- _Task description_: Looking at the data below, state how many lines contain "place". No other words are wanted.

- _Provided data_:
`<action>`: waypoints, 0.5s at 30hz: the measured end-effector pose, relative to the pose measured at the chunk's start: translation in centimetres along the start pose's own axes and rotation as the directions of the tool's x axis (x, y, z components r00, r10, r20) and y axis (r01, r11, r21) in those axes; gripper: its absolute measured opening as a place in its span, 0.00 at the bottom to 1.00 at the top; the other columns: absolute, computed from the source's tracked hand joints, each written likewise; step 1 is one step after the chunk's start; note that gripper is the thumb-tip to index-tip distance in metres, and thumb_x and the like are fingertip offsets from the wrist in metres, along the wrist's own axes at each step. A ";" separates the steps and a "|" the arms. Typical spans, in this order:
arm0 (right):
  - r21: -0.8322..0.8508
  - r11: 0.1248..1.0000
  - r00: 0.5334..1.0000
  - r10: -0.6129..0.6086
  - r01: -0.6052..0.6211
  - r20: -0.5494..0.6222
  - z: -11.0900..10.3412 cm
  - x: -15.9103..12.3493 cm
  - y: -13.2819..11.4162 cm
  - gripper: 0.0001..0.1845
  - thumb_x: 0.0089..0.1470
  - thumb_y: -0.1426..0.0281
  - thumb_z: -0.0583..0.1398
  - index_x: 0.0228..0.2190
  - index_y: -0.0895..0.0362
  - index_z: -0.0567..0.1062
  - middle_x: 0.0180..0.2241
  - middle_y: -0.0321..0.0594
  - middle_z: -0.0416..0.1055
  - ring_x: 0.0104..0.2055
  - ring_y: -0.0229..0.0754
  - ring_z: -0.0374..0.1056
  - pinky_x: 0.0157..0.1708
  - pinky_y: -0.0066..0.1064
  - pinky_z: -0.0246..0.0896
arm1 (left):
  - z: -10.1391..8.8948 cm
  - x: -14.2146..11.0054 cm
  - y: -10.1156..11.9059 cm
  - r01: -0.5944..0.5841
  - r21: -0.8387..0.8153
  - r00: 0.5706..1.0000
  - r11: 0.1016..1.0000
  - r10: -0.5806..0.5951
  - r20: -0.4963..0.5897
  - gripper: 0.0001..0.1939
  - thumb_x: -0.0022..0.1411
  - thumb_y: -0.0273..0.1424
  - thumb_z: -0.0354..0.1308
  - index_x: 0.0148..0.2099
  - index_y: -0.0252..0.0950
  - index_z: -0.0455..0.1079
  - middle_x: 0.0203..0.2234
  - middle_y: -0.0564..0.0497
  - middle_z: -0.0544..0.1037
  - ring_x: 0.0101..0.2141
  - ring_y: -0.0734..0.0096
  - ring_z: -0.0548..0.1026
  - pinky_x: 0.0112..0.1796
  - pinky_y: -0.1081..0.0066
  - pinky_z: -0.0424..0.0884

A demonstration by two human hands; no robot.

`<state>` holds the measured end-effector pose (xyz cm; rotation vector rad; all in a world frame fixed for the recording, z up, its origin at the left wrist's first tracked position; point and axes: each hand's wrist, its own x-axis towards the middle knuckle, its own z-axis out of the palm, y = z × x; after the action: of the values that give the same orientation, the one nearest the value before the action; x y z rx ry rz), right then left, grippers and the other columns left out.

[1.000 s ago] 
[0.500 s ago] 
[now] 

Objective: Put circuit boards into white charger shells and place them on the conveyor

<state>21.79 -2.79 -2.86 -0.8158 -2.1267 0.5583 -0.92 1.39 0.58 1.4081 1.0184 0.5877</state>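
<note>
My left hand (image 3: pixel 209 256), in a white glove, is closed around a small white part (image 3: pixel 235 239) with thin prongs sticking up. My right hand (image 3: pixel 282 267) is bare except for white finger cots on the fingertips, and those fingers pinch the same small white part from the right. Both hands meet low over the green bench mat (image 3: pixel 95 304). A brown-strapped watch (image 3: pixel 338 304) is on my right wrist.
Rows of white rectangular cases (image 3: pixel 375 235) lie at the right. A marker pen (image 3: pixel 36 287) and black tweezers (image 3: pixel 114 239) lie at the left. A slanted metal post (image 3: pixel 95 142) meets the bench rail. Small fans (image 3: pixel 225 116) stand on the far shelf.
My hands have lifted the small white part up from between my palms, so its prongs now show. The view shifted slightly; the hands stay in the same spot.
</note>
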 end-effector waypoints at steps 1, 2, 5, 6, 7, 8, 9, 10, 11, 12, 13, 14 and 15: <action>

- _Task result_: 2